Your understanding of carbon-14 dating is correct. I’ve no idea where the author of It Couldn’t Just Happen got some of his facts from, but they are simply … what’s the word I’m looking for? … oh yes, “wrong.”

As you correctly stated, carbon 14 turns into nitrogen 14, not carbon 12. He’s simply not getting his facts straight here, and that is completely unacceptable for any science textbook, no matter what worldview it adopts. I’d ask some serious questions about whether he’s qualified to be writing on the subject, and what kind of editorial oversight it’s had. Real science textbooks are peer reviewed.

Again, untrue. Scientists don’t blindly assume anything. Scientists have some clever ways of figuring out the original composition of a sample; the calibration curves against tree rings that you mentioned are one example of this. They also do a lot of cross-checks between different dating methods to figure out which ones work in which circumstances and to test the assumptions to see whether or not they are valid.

At best misleading; at worst, completely untrue.

There have been a small number of studies in recent years that seem to suggest that some radioactive decay rates can vary slightly with certain environmental factors. However, the findings are controversial, replication of the results has been spotty at best, the necessary conditions are extreme, and in any case, even if the effects are real, they are far, far, far too small to have any significant effect on radiometric dating results.
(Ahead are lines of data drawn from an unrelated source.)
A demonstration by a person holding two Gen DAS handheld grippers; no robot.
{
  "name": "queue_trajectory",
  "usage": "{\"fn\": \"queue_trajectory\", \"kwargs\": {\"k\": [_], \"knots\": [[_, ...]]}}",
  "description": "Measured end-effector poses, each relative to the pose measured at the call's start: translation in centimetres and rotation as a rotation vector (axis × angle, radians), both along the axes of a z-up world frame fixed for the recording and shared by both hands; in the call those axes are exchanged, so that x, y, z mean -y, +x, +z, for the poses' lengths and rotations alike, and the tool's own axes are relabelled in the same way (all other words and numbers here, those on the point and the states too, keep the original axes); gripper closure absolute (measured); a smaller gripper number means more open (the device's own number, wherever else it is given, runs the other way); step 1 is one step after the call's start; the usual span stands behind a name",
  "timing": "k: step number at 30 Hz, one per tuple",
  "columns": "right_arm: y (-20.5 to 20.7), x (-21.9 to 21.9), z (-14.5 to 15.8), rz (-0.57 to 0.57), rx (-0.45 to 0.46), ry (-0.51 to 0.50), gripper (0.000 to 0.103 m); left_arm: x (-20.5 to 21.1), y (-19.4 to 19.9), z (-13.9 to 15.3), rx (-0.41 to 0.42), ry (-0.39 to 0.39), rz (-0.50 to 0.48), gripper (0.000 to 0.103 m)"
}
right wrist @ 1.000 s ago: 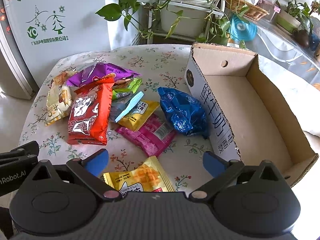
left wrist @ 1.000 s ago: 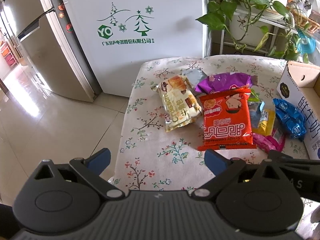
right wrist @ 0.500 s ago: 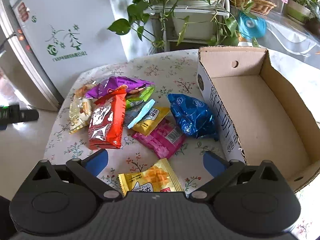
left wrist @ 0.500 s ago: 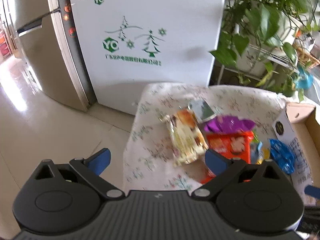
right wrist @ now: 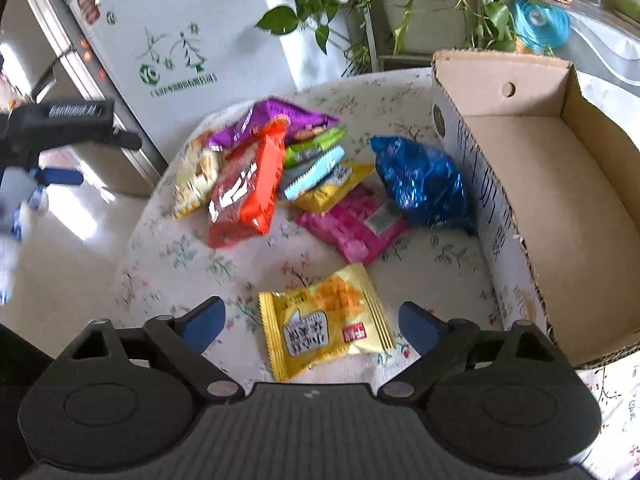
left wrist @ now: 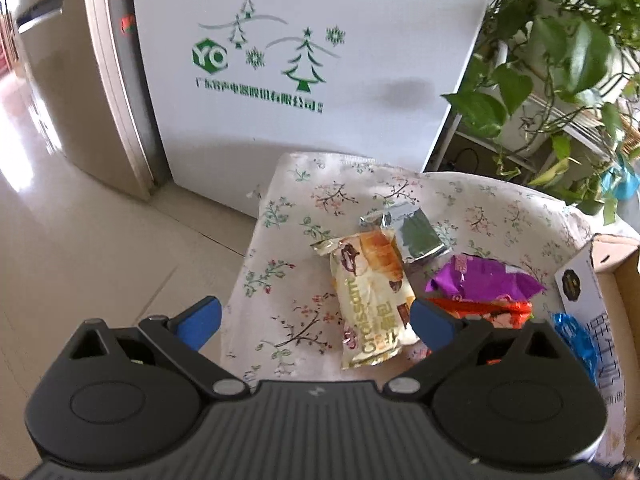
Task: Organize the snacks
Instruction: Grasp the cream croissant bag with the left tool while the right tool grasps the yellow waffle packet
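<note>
While its jaws are closing, the right hand-held gripper hangs above the near edge of the counter, and the yellow snack packet lies flat on the flowered cloth between the two blue fingertips, with clear gaps on both sides so the pads do not press it. Beyond it, toward the middle of the counter, the other snacks lie in a loose heap: a pink packet, a blue foil bag, a red packet overlapping a purple bag, and a croissant packet nearest the left edge. An open cardboard box stands along the right edge, the blue foil bag just beside its printed wall. The left hand-held gripper is released, jaws wide with nothing between them, held off the counter's left edge over the tiled floor; the croissant packet shows beyond its right fingertip.
</note>
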State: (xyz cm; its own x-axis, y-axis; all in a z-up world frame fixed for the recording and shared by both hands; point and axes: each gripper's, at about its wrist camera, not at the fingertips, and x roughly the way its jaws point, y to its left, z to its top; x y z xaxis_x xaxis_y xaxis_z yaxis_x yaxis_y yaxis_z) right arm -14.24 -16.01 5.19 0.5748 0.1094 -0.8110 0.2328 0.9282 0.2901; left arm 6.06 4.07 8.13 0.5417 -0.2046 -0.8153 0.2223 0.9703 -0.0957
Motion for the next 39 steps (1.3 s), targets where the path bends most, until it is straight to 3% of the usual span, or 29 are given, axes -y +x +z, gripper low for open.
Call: {"fn": "queue_trajectory", "kwargs": {"k": [13, 19, 24, 27, 29, 34, 39], "knots": [[1.3, 0.3, -2.0, -0.022, -0.028, -0.022, 0.016, 2.9, 3.3, -3.8, -0.081, -0.065, -0.019, 0.003], [1.7, -0.1, -3.1, 0.016, -0.061, 0.035, 0.015, 3.9, 4.2, -5.6, -0.107, -0.048, -0.009, 0.003], [1.7, -1.0, -2.5, 0.137, -0.042, 0.14, 0.016, 3.5, 4.7, -6.6, -0.112, -0.045, 0.016, 0.004], [1.7, -2.1, -1.6, 0.226, -0.016, 0.082, 0.015, 3.1, 4.6, -6.6, -0.11, -0.061, 0.017, 0.012], [1.5, -2.4, -1.1, 0.265, 0.001, 0.024, 0.015, 2.8, 4.5, -6.7, -0.116, -0.068, 0.007, 0.025], [1.1, -2.8, -0.1, 0.339, 0.044, -0.132, 0.014, 2.1, 3.8, -6.6, -0.125, -0.061, 0.0, 0.034], [2.0, -3.8, 0.0, 0.45, 0.067, -0.182, 0.012, 1.5, 2.7, -6.3, -0.139, 0.003, -0.046, 0.035]]}}
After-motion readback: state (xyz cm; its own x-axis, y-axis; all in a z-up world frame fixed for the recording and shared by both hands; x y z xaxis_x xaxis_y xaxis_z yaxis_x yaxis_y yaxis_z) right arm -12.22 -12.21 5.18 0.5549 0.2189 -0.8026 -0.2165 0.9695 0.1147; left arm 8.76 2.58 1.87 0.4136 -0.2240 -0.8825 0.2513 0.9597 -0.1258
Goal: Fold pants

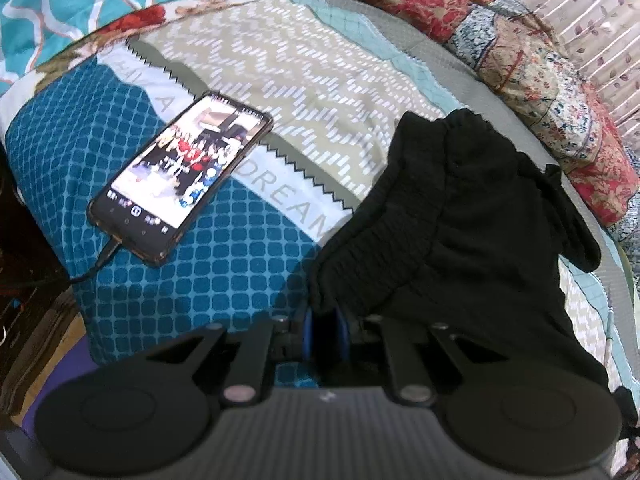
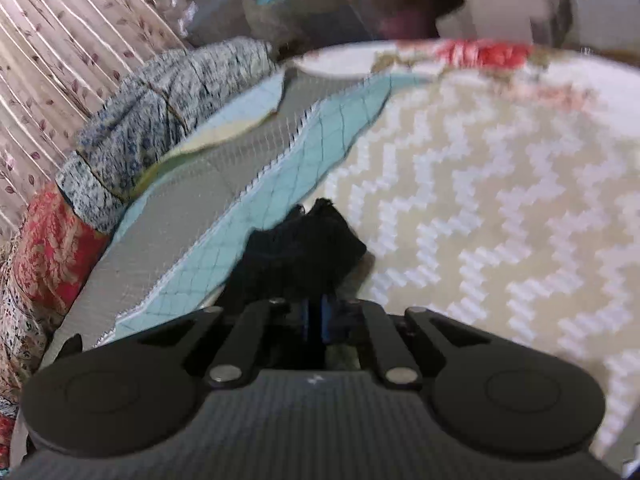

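Note:
The black pants (image 1: 472,232) lie bunched on the patterned bedspread (image 1: 248,264) at the right of the left wrist view, elastic waistband toward the left. My left gripper (image 1: 325,332) is shut on the near edge of the waistband. In the right wrist view my right gripper (image 2: 316,320) is shut on another bunched end of the black pants (image 2: 304,252), held just above the beige zigzag part of the bedspread (image 2: 500,220). That view is blurred.
A phone (image 1: 180,178) with a lit screen and a plugged cable lies on the bedspread left of the pants. A floral quilt (image 1: 540,64) is piled along the far side by a curtain (image 2: 52,60). The bed's edge drops off at the left.

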### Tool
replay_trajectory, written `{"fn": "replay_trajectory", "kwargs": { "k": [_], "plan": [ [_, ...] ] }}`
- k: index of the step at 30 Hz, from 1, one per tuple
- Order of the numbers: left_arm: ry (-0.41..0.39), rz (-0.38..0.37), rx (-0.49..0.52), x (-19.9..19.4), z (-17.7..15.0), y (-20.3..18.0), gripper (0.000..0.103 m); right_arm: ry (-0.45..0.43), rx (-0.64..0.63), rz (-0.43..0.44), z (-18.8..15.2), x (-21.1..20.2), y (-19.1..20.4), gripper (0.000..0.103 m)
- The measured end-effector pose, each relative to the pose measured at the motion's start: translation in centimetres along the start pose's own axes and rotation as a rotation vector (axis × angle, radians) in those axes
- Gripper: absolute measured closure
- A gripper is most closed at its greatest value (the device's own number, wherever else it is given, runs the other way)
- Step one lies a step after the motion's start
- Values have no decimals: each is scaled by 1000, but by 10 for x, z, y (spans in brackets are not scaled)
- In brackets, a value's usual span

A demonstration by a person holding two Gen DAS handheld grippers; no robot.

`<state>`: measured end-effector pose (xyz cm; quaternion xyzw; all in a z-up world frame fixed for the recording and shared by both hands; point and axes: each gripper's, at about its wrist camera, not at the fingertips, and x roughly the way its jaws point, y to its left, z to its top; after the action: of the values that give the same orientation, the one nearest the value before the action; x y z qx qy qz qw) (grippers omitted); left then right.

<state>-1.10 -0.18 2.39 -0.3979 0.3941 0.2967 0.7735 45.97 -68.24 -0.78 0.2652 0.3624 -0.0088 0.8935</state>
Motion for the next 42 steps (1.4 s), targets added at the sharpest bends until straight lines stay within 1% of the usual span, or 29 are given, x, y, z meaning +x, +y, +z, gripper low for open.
{"fn": "replay_trajectory", "kwargs": {
  "k": [5, 9, 12, 16, 19, 20, 21, 22, 23, 24, 25, 27, 29, 30, 31, 32, 33, 34, 36, 37, 38, 39, 40, 42],
  "plan": [
    [-36, -60, -5, -18, 7, 3, 92, -98, 11, -1, 11, -48, -14, 95],
    [-46, -101, 14, -29, 8, 3, 92, -138, -32, -24, 8, -89, -31, 95],
    [-31, -111, 36, -29, 2, 3, 92, -138, -25, -53, -3, -110, -53, 95],
    [-11, -131, 36, -30, -2, 10, 92, -132, 37, -112, -18, -128, -89, 96],
    [-10, -138, 34, -32, -1, 15, 92, -74, 70, -137, -25, -123, -105, 95],
    [-10, -127, 50, -31, -2, 13, 91, -42, 54, -153, -27, -119, -104, 92],
    [2, -100, 73, -28, -3, 11, 86, -17, 35, -184, -29, -113, -103, 79],
    [19, -70, 91, -25, -5, 10, 82, -22, 30, -219, -30, -110, -104, 66],
    [29, -35, 108, -24, -7, 12, 82, -50, 43, -262, -30, -111, -106, 43],
    [22, -12, 120, -26, -9, 15, 85, -84, 62, -291, -29, -115, -108, 40],
    [5, 2, 129, -31, -10, 19, 85, -111, 92, -296, -28, -119, -109, 41],
    [-39, -9, 118, -44, -8, 31, 84, -164, 113, -290, -27, -128, -100, 56],
    [-83, -11, 125, -54, 3, 34, 84, -231, 7, -273, -21, -137, -68, 57],
    [-111, -1, 153, -56, 14, 31, 84, -253, -64, -234, -17, -138, -45, 57],
    [-135, 12, 187, -56, 24, 24, 83, -257, -123, -183, -13, -138, -22, 57],
    [-156, 24, 217, -54, 34, 16, 82, -245, -182, -112, -9, -136, 5, 57],
    [-188, 29, 257, -50, 46, 3, 76, -222, -244, -35, -8, -132, 34, 57],
    [-227, 23, 307, -44, 57, -11, 67, -193, -321, 52, -9, -127, 70, 57],
    [-292, 24, 396, -28, 76, -40, 57, -135, -468, 195, -20, -115, 137, 57],
    [-309, 23, 441, -15, 86, -56, 55, -102, -532, 262, -27, -108, 166, 57],
    [-311, 15, 478, -1, 94, -70, 54, -62, -597, 331, -36, -98, 198, 57],
    [-306, 6, 510, 14, 102, -83, 50, -21, -657, 386, -46, -85, 228, 57],
    [-301, -2, 535, 32, 111, -96, 44, 13, -705, 422, -54, -71, 254, 57],
    [-299, -4, 566, 62, 122, -113, 39, 73, -790, 463, -75, -37, 305, 57]
  ]
}}
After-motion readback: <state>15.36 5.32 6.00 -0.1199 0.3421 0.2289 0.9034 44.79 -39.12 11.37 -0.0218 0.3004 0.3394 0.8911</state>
Current YEC thinking is that nuclear decay rates must have been much faster — by a factor of a billion or more — during the first two days of the Creation Week and during the Flood. This was the subject of a $1.25 million, eight year project called RATE (Radioisotopes and the Age of The Earth) run by the Institute for Creation Research from 1997 to 2005. Unfortunately, their conclusions degenerated into complete absurdity — they admitted that this much radiation in this short a time would have released enough heat to vaporise the earth’s crust many times over.

I think it’s pretty safe to say that accelerated nuclear decay in general — and certainly on that scale — is complete science fiction.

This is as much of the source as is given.